### EXERCISE
List every line in this data where the string "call" occurs.

### STORED DATA
----------------------------------------
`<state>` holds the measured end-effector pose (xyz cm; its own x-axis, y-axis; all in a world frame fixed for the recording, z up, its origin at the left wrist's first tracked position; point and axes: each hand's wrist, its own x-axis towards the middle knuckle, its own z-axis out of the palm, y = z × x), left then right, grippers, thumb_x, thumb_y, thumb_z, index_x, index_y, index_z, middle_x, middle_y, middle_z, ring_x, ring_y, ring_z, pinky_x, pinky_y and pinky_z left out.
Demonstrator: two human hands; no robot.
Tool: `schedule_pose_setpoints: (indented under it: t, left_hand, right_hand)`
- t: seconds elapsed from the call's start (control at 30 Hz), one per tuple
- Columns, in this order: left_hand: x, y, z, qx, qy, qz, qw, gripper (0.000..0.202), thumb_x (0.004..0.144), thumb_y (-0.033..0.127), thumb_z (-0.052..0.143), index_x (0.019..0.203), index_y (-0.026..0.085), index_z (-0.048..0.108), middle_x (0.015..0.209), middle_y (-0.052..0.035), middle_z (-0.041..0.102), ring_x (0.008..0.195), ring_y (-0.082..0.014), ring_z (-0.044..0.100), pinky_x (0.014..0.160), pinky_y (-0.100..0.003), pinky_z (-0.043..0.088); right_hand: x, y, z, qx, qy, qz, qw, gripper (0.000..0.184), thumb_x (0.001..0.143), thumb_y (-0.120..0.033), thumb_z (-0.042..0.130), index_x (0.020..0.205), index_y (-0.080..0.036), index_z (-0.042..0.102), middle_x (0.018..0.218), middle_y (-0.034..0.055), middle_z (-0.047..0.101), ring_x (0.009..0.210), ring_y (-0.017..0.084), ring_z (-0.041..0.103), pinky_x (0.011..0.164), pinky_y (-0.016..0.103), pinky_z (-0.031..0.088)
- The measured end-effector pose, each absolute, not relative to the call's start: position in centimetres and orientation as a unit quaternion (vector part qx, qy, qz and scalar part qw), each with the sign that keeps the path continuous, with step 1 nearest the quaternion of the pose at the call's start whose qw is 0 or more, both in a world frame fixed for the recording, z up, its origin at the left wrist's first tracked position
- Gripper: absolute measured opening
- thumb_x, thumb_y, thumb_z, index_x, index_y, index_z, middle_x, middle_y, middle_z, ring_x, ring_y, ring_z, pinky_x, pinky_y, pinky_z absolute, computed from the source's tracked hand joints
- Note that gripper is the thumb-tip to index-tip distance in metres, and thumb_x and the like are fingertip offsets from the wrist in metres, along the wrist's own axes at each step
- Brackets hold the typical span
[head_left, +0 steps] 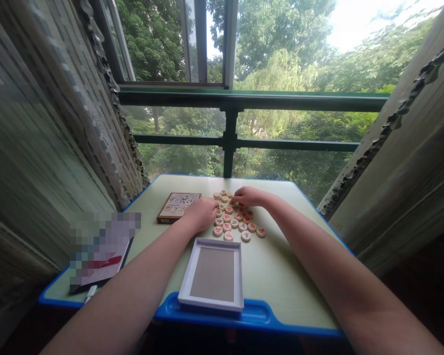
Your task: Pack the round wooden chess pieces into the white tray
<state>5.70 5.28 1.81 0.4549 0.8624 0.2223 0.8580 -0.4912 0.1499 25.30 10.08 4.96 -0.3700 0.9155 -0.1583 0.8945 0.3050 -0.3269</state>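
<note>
Reaching forward, the left hand (203, 213) curls its fingers at the left side of the pieces (227, 227); whether it grips any, I cannot tell. Just right of it, the right hand (248, 195) bends over the far pieces, fingers drawn narrow, their hold also hidden. The 2 hands flank the pieces, probably so that neither crosses the other. Most pieces lie flat, between the hands and nearer than them, many with characters up, which likely makes them easy to read. Left of the left hand sits the printed box (173, 206), apparently kept aside. Nearer than both hands, the open tray (212, 273) lies on the table (288, 276), its near end over the trough (261, 315), perhaps for reach from either side.
</note>
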Motion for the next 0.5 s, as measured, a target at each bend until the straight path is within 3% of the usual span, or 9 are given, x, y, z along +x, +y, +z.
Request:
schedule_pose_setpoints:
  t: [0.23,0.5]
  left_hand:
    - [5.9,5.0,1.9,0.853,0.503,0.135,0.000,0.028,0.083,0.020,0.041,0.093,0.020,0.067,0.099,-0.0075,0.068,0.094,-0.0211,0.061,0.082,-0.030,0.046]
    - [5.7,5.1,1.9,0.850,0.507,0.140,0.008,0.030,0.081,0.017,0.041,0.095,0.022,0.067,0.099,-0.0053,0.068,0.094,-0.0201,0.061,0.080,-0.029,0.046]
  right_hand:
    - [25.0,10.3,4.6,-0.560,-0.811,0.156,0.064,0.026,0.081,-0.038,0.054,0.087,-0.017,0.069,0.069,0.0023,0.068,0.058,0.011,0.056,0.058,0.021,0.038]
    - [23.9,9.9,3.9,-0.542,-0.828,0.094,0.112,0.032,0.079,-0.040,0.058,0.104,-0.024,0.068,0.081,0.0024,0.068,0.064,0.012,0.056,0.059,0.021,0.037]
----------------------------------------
### SOLUTION TO THIS TASK
- t: seconds elapsed from the call's start (control at 30 Hz), one per tuple
- The measured end-effector pose, each absolute, not relative to the call's start: position in centimetres and orientation as a unit quaternion (vector part qx, qy, qz and scalar part qw), each with the sign that keeps the path continuous, with step 1 nearest the quaternion of the pose at the call's start whose qw is 0 or more, both in a world frame fixed for the recording, z up, its origin at the left wrist's first tracked position

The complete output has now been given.